++++ Provided data ++++

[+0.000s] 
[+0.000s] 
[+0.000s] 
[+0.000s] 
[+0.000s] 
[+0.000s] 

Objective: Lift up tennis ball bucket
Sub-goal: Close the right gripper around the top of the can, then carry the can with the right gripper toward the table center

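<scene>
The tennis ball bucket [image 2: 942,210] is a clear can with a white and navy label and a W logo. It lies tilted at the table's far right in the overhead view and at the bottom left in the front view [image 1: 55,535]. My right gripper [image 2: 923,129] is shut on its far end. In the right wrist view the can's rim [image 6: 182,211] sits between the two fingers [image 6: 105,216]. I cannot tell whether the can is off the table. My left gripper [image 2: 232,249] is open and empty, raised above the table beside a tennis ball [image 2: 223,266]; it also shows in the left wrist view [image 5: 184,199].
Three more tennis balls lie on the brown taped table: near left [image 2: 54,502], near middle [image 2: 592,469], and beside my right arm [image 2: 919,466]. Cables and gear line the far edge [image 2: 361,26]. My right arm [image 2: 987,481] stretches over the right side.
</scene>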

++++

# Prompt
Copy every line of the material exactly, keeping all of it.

# Output
[+0.000s] 
[+0.000s] 
[+0.000s] 
[+0.000s] 
[+0.000s] 
[+0.000s] 

Objective: Lift up tennis ball bucket
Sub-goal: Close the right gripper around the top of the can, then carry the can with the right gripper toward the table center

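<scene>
The tennis ball bucket [image 2: 942,210] is a clear can with a white and navy label and a W logo. It lies tilted at the table's far right in the overhead view and at the bottom left in the front view [image 1: 55,535]. My right gripper [image 2: 923,129] is shut on its far end. In the right wrist view the can's rim [image 6: 182,211] sits between the two fingers [image 6: 105,216]. I cannot tell whether the can is off the table. My left gripper [image 2: 232,249] is open and empty, raised above the table beside a tennis ball [image 2: 223,266]; it also shows in the left wrist view [image 5: 184,199].
Three more tennis balls lie on the brown taped table: near left [image 2: 54,502], near middle [image 2: 592,469], and beside my right arm [image 2: 919,466]. Cables and gear line the far edge [image 2: 361,26]. My right arm [image 2: 987,481] stretches over the right side.
</scene>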

Output is complete for this exercise.